Copy out each line of the material that includes the word "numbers".

• [PROVIDED MATERIAL]:
BEGIN

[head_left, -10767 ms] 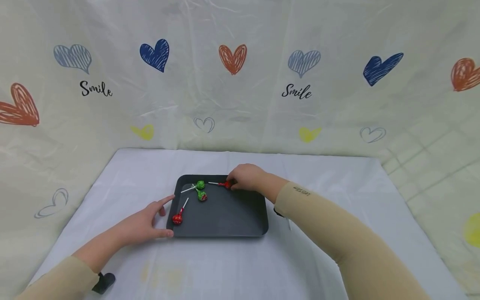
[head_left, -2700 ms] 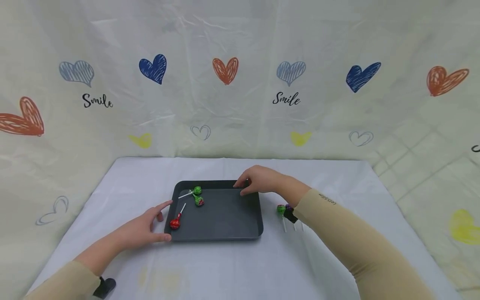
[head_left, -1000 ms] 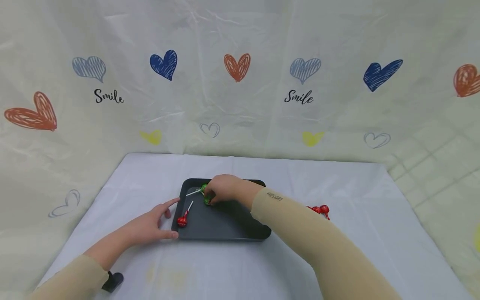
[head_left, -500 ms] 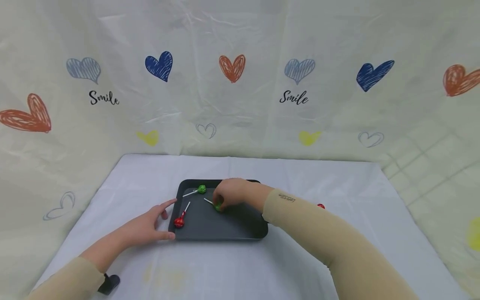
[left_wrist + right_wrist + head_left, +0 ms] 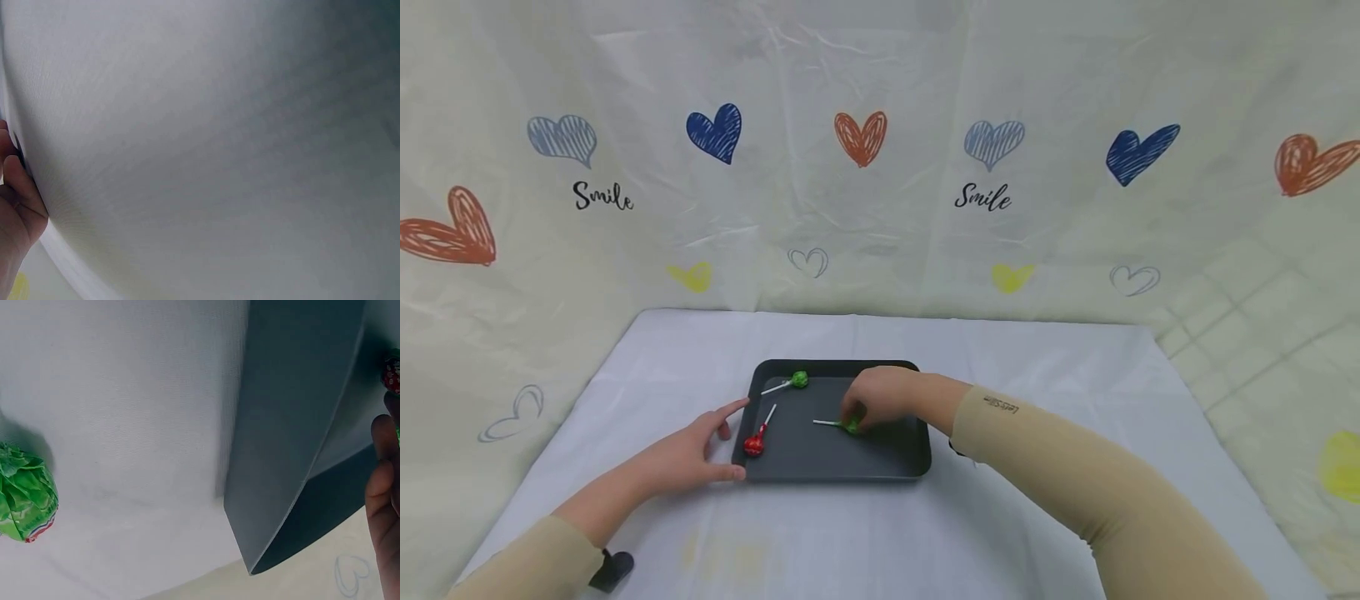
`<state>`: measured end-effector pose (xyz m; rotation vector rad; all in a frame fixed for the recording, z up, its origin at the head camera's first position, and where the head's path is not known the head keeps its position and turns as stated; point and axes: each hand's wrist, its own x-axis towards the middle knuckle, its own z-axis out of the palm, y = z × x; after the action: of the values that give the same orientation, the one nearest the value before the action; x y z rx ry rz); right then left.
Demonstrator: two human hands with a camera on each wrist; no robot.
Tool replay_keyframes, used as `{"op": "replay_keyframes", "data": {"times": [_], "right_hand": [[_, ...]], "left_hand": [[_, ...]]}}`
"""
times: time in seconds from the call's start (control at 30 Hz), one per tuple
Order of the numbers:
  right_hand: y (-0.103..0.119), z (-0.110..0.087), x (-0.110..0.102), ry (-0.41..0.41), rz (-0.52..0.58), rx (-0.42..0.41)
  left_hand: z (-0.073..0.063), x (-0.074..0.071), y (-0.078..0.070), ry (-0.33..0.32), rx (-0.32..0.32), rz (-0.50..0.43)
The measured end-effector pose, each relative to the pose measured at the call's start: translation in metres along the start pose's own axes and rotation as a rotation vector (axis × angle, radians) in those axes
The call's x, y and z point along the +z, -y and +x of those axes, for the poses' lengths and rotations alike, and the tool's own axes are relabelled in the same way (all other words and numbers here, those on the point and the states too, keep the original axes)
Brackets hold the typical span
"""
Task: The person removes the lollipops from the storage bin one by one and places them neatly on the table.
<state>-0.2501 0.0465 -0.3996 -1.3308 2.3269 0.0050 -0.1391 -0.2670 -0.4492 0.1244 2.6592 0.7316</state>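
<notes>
My right hand [image 5: 880,396] pinches the head of a green-wrapped lollipop [image 5: 852,426] low over the middle of the dark grey tray [image 5: 820,479]; its white stick points left. My left hand [image 5: 688,446] has fingers and thumb spread, their tips touching the tray's left rim. Another green lollipop [image 5: 800,380] lies at the tray's back left, and a red one [image 5: 754,445] at the front left with its stick pointing back. Part of the left hand [image 5: 19,206] shows at the edge of the left wrist view. In the right wrist view, my right fingers [image 5: 381,481] are inside the tray wall.
A green-wrapped lollipop [image 5: 25,494] lies on the white cloth outside the tray, in the right wrist view. In the head view my right sleeve [image 5: 1037,442] covers the cloth right of the tray. A patterned sheet [image 5: 880,217] hangs behind the table.
The red lollipop at the tray's back has gone from the tray. Since then my right hand has taken the nearer green lollipop and drawn it rightward and forward, away from the other green one.
</notes>
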Motion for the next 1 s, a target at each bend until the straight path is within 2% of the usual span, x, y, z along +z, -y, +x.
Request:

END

• [YOUR SOLUTION]:
Order of the numbers:
The call's x, y and z point along the +z, -y and +x of those axes, for the poses' lengths and rotations alike, and the tool's own axes are relabelled in the same way (all other words and numbers here, those on the point and the states too, keep the original axes)

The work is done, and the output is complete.